Under its present leader, Edward Higginbottom, New College Choir has gained an international reputation, performing in Europe and beyond several times a year. It was created 600 years ago in order to provide a sung liturgy in one of Oxford's finest chapels, and the best place to hear this remarkable choir remains their own home, where they perform from the choir stalls midway down the nave. This allows the listener to hear the two parts of the choir coming from either side, enhancing the effect of a chapel reverberating with sound.

The highlight of its latest concert was a specially commissioned work by Nikki Yeoh, a jazz composer. It was fitting that the other works in the programme were also contemporary rather than more traditional choral works. It was a wonderfully varied evening with, for example, Christus Vincit by James Macmillan in which the dense harmonies gave an extraordinary intensity culminating in a moving and brilliant treble solo, and the much more homophonic but still climactic Into thy Hands by Jonathan Dove.

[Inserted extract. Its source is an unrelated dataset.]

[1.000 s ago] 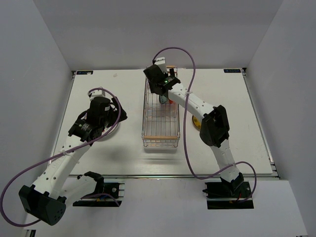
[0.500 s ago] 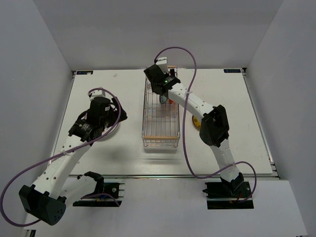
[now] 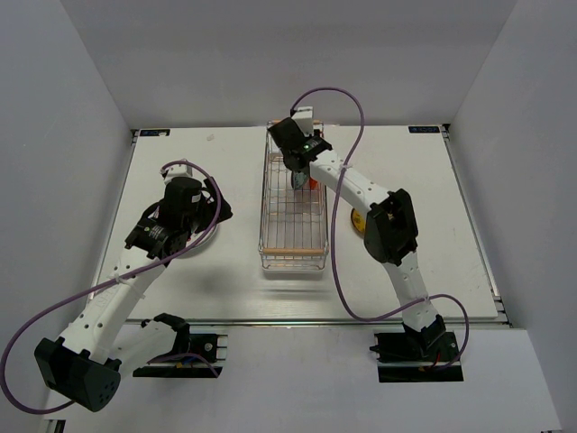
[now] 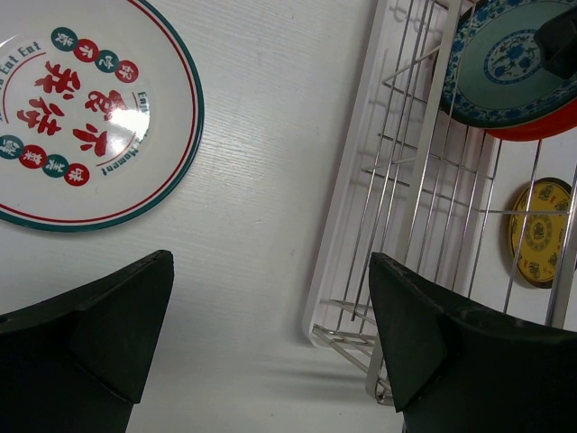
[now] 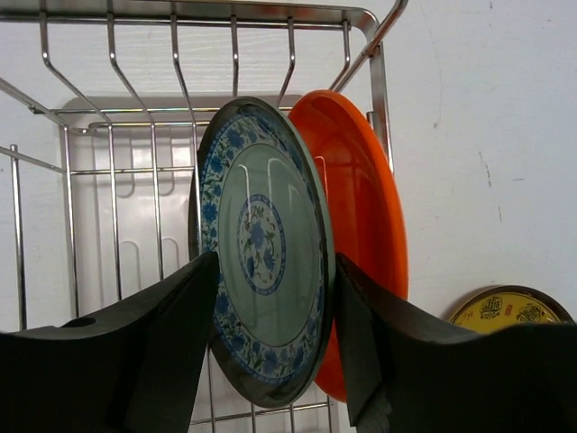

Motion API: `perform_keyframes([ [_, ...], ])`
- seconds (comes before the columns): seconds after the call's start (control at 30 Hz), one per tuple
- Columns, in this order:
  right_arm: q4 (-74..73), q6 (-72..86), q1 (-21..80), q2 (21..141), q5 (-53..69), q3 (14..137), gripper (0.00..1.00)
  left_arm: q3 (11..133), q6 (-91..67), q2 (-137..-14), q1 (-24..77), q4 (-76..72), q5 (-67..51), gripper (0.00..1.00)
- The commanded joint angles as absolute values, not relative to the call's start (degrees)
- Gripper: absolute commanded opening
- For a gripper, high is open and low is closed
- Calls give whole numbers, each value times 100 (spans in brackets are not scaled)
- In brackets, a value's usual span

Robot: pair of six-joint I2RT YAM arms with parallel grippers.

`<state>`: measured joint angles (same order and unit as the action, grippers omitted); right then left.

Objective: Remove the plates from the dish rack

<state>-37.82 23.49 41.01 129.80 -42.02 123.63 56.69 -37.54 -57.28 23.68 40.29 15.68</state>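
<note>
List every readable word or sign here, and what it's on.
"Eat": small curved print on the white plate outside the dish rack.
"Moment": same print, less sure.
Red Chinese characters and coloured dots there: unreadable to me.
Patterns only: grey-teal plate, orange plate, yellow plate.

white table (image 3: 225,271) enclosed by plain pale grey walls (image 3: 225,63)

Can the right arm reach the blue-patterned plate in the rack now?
Probably yes: the right gripper has open fingers flanking the blue-patterned plate; the orange plate close behind may crowd one finger.
</note>
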Motion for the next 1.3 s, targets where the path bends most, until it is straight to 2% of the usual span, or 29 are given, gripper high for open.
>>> perform_keyframes([
  [0.0, -3841, 2566, 4017, 12867, -4219, 12287, 57, 5625, -3797, -5687, 2338, 4008, 1626, 98],
  [0.07, -3789, 2558, 4017, 12815, -4236, 12261, 50, 5625, -3788, -5669, 2338, 3990, 1626, 98],
  [0.1, -3753, 2523, 4008, 12780, -4236, 12235, 41, 5625, -3797, -5669, 2338, 3990, 1617, 98],
  [0.2, -3700, 2496, 3999, 12701, -4306, 12226, 30, 5634, -3788, -5643, 2338, 3990, 1626, 98],
  [0.4, -3516, 2356, 4016, 12463, -4500, 12225, 16, 5616, -3788, -5581, 2338, 3981, 1626, 98],
  [0.53, -3366, 2180, 4034, 12218, -4631, 12234, 2, 5634, -3788, -5563, 2338, 3938, 1609, 98],
  [0.9, -3085, 1714, 4069, 11602, -4878, 12252, 0, 5616, -3788, -5546, 2338, 3937, 1626, 98],
  [1.13, -2900, 1845, 3921, 10725, -4272, 11848, 0, 5756, -3788, -5581, 2338, 4095, 1749, 98],
  [1.2, -2953, 1968, 3676, 10382, -3939, 11620, 2, 5827, -3779, -5581, 2338, 4175, 1837, 98],
  [1.27, -2875, 2240, 3499, 10109, -3562, 11078, 0, 5897, -3762, -5598, 2338, 4149, 1820, 98],
])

The premire performance of Nikki Yeoh's River Spirit was given from the altar rather than the choir, which emphasised the texture of the music. Using the different sonorities and timbres of the voices in the choir to produce a depth and diversity of phrasing that contrasted remarkably with what came before and after. Yeoh seemed able to transform the choir into an orchestra without in any way debasing its choral signature, using the piano at the end to heighten this effect. It was a moving experience backed by the knowledge that the work sprang from Yeoh's response to the near death of her newly born son.

This was a concert that reaffirmed the emotion and beauty that can be engendered by a truly great choir singing equally fine music.